WHAT IS NEEDED: Please write out all the data exactly as shown.

==*==

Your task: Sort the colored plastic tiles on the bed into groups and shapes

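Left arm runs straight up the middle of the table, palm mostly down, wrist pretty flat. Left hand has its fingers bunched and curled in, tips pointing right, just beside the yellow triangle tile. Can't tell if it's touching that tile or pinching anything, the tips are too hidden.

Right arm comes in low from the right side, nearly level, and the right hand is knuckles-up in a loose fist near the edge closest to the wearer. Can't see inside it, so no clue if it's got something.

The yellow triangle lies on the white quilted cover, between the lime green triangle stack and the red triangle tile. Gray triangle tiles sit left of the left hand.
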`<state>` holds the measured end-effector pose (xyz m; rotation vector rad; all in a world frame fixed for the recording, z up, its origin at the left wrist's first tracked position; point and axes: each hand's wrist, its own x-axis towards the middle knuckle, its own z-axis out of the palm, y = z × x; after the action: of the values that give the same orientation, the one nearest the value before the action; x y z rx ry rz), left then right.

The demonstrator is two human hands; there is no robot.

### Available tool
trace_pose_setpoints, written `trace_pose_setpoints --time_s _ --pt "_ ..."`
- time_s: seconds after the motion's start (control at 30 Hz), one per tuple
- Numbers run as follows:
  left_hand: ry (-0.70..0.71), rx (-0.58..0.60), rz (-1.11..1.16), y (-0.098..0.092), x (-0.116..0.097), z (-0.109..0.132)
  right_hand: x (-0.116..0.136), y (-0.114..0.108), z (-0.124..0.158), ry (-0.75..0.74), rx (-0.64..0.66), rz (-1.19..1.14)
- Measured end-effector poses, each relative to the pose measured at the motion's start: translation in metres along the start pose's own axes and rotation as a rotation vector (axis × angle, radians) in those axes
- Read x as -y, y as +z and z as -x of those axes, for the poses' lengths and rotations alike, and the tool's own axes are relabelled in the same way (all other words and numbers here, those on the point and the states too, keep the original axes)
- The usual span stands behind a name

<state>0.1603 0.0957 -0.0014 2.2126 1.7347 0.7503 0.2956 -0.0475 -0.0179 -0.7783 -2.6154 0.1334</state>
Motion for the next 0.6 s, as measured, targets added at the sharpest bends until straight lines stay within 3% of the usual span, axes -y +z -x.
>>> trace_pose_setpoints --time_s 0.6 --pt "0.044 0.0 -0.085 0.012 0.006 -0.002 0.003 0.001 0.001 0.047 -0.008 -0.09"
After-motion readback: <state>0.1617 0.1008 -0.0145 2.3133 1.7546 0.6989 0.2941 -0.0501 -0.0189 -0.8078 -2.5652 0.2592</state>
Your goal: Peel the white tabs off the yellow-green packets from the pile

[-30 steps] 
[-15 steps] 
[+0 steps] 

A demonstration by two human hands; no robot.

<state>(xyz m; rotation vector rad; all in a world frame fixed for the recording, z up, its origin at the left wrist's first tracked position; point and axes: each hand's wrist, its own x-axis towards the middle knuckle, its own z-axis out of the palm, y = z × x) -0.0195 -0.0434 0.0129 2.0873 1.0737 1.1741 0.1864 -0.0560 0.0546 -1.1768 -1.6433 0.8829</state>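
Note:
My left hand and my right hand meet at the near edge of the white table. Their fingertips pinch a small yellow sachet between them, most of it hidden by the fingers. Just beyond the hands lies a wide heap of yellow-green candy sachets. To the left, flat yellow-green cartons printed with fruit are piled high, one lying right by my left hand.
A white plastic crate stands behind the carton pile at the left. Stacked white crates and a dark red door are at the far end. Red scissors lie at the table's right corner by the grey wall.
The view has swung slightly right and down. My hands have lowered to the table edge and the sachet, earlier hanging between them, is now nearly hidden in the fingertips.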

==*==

TASK RESULT:
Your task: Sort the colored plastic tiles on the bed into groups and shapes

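Left arm runs straight up the middle of the table, palm mostly down, wrist pretty flat. Left hand has its fingers bunched and curled in, tips pointing right, just beside the yellow triangle tile. Can't tell if it's touching that tile or pinching anything, the tips are too hidden.

Right arm comes in low from the right side, nearly level, and the right hand is knuckles-up in a loose fist near the edge closest to the wearer. Can't see inside it, so no clue if it's got something.

The yellow triangle lies on the white quilted cover, between the lime green triangle stack and the red triangle tile. Gray triangle tiles sit left of the left hand.
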`<state>` holds the measured end-effector pose (xyz m; rotation vector rad; all in a world frame fixed for the recording, z up, its origin at the left wrist's first tracked position; point and axes: each hand's wrist, its own x-axis towards the middle knuckle, its own z-axis out of the palm, y = z × x; after the action: of the values that give the same orientation, the one nearest the value before the action; x y z rx ry rz), left then right.

The demonstrator is two human hands; there is no robot.

### Available tool
trace_pose_setpoints, written `trace_pose_setpoints --time_s _ --pt "_ ..."`
- time_s: seconds after the motion's start (control at 30 Hz), one per tuple
- Numbers run as follows:
  left_hand: ry (-0.70..0.71), rx (-0.58..0.60), rz (-1.11..1.16), y (-0.098..0.092), x (-0.116..0.097), z (-0.109..0.132)
  right_hand: x (-0.116..0.136), y (-0.114..0.108), z (-0.124..0.158), ry (-0.75..0.74), rx (-0.64..0.66), rz (-1.19..1.14)
- Measured end-effector poses, each relative to the pose measured at the motion's start: translation in metres along the start pose's own axes and rotation as a rotation vector (axis × angle, radians) in those axes
- Read x as -y, y as +z and z as -x of those axes, for the poses' lengths and rotations alike, and the tool's own axes are relabelled in the same way (all other words and numbers here, those on the point and the states too, keep the original axes)
- The usual span stands behind a name

<state>0.1603 0.0957 -0.0014 2.2126 1.7347 0.7503 0.2956 -0.0475 -0.0179 -0.7783 -2.6154 0.1334</state>
Motion for the next 0.6 s, as measured, targets added at the sharpest bends until straight lines stay within 3% of the usual span, axes -y +z -x.
>>> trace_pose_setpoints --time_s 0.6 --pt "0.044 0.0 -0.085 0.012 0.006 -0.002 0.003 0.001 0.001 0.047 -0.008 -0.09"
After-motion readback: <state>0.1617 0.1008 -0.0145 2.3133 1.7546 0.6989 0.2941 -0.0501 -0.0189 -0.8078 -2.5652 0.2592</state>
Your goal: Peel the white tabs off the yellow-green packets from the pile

[-30 steps] 
[-15 steps] 
[+0 steps] 

A demonstration by two human hands; no robot.

<state>(xyz m; rotation vector rad; all in a world frame fixed for the recording, z up, its origin at the left wrist's first tracked position; point and axes: each hand's wrist, its own x-axis towards the middle knuckle, its own z-axis out of the palm, y = z × x) -0.0195 -0.0434 0.0129 2.0873 1.0737 1.1741 0.1864 -0.0560 0.0546 -1.1768 -1.6433 0.8829</state>
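Note:
My left hand and my right hand meet at the near edge of the white table. Their fingertips pinch a small yellow sachet between them, most of it hidden by the fingers. Just beyond the hands lies a wide heap of yellow-green candy sachets. To the left, flat yellow-green cartons printed with fruit are piled high, one lying right by my left hand.
A white plastic crate stands behind the carton pile at the left. Stacked white crates and a dark red door are at the far end. Red scissors lie at the table's right corner by the grey wall.
The view has swung slightly right and down. My hands have lowered to the table edge and the sachet, earlier hanging between them, is now nearly hidden in the fingertips.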

No more work is required for the exercise.